Мучительно застонал Остроух, торопливо-ласково забормотала метнувшаяся к нему Любослава, мальчонка, пристроившийся было близ старика на всеми отвергнутом ослончике, поспешно вскочил и бросился ей на подмогу…
Подмога…
Голоногий сопляк…
Неотъемлемая часть велемудрого волхва-кудесника…
Почему никто из Корочуновых (вернее сказать, «никто из Корочуна», хоть это и звучит бредово) не поминает мальца по имени? Не удосужились выдумать прозванье? Ну и пускай — твое-то какое дело? Нынешняя ночь, казалось бы, раз и навечно должна была приучить тебя не соваться, куда не кликали. Да и куда кликали, лезть не вдруг, а крепко подумавши…
Значит, старец тоже был там, хоть и недолго. Ну и что? О чем ты собираешься его спросить? Все уже было объяснено наперед, загодя.
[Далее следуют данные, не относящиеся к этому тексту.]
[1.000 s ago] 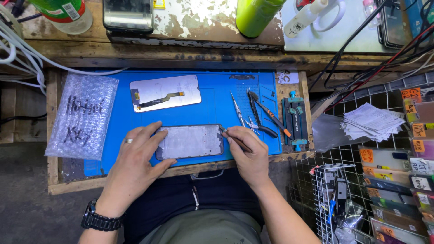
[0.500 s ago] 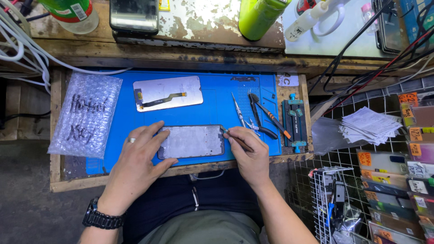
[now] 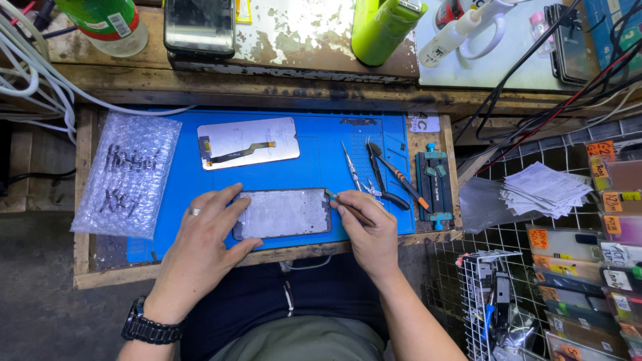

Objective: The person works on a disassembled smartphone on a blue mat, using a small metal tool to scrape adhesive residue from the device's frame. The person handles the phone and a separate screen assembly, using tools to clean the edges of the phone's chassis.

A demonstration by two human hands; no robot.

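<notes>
A phone frame (image 3: 284,212) with a grey inner face lies flat on the blue work mat (image 3: 314,164). My left hand (image 3: 200,244) presses on its left end, fingers spread, a ring on one finger and a black watch on the wrist. My right hand (image 3: 364,230) grips a thin pointed tool (image 3: 348,207) whose tip touches the frame's upper right corner. A loose screen panel (image 3: 247,142) with a flex cable lies face down farther back on the mat.
Tweezers (image 3: 352,168), a screwdriver (image 3: 401,179) and a clamp jig (image 3: 433,182) lie to the right on the mat. A bubble-wrap bag (image 3: 127,175) sits at the left. Behind are a shelf with a phone (image 3: 199,25), green bottles, cables; a wire rack (image 3: 535,287) at right.
Nothing has moved apart from a slight shift of the camera; both hands stay on the phone frame with the tool at its right end.
</notes>
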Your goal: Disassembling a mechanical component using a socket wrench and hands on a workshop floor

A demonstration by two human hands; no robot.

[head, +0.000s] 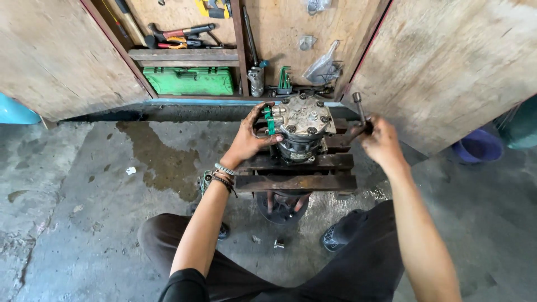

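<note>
The left hand wraps its grip around the nine o'clock side of the greasy compressor, which sits clamped in the rusty vise at centre. At three o'clock the right hand closes on the vise handle. Oily fingers could slip, and a loosened clamp might let the compressor tip toward the floor.

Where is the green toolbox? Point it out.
In the head view, the green toolbox lies on the bottom of the open wooden cabinet, upper left of centre, under a shelf of pliers and behind the left hand.
</note>
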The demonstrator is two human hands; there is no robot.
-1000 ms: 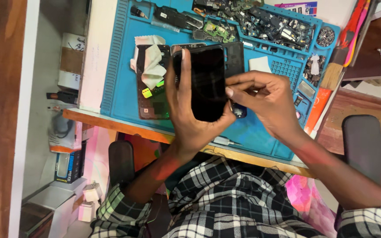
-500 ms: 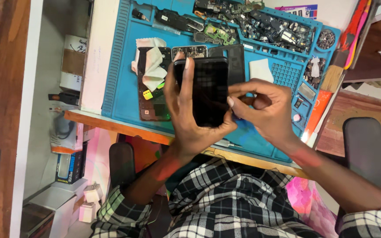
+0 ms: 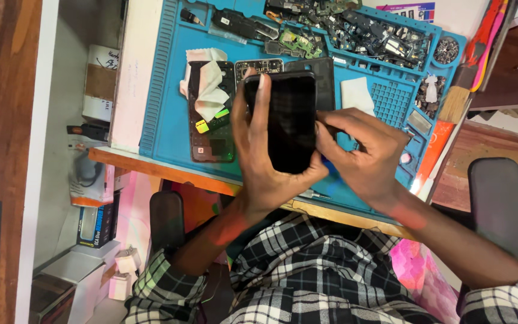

Старик и его то ли порождения, то ли части, то ли леший ведает кто — присные, в общем… Они, похоже, ничего не говорят зря.
Любослава не просто так пела, будто душа после гибели тела вновь проглянет из глаз новорожденной темницы. Значит, когда-нибудь в грядущем, после смерти нынешнего тебя, твоя душа опять увидит этот мир глазами новорожденного, которого нарекут Ставром.
Когда-нибудь…
Когда?
Возможно, старик знает хотя бы это?
— Быть может, через сотню лет, а может, и того позже, — сказал хранильник, глядя в огонь. — Душа умершего не скоро находит себе новое телесное воплощение. Иногда не находит вовсе…
Кудеслав глянул на волхва и вдруг спросил:
— А там, в той моей жизни, Векша будет?
Не диво, что вопрос застал премудрого старца врасплох, коль скоро был он, вопрос этот, неожиданностью и для самого вопрошающего. Довольно долго хранильник молчал. Когда же истомившийся ожиданием вятич окончательно уверовал, что старец попросту не расслышал, тот вдруг процедил сквозь почти не шелохнувшиеся усы:
— Не веруется мне, будто двое одновременно живущих смогут встретиться и в следующей жизни — разве что один из них окажется пожилым, когда другой едва лишь родится… где-нибудь за трижды тридевять земель. И уж совсем невозможно им будет узнать друг друга. Даже если боги вернут обоим память о прошлой судьбе, то не подмогою будет, не милостью, а злейшим из божеских проклятий.
Мечник вздохнул и снова уставился в огонь. Ну, конечно же — память. Потому-то мудрец, столь рьяно ратовавший против знания наперед ЭТОЙ жизни, легко допустил тебя в ТУ. Память, которая затеряется где-то меж домовиной вятича Кудеслава и колыбелью новорожденного Ставра. То, что Кудеслав нынче вызнал о Ставровой гибели, никак не сможет обернуться во зло… Тупая ломотная боль терзала затылок, в горле вязко и гадко ворочалась тошнота, время от времени просыпалось болезненное неудобство в левом боку — не то Кудеславово сердце вконец умучилось происходящим, не то напоминала о себе угодившая в Ставра летучая гибель…
— Ну, ладушки… — Волхв крепко оперся ладонями о колени, остро воткнул в Мечниково лицо пожелезневший взор. — Дай-кось теперь стану спрашивать я. Помнишь, ради чего отправлялся в грядущее?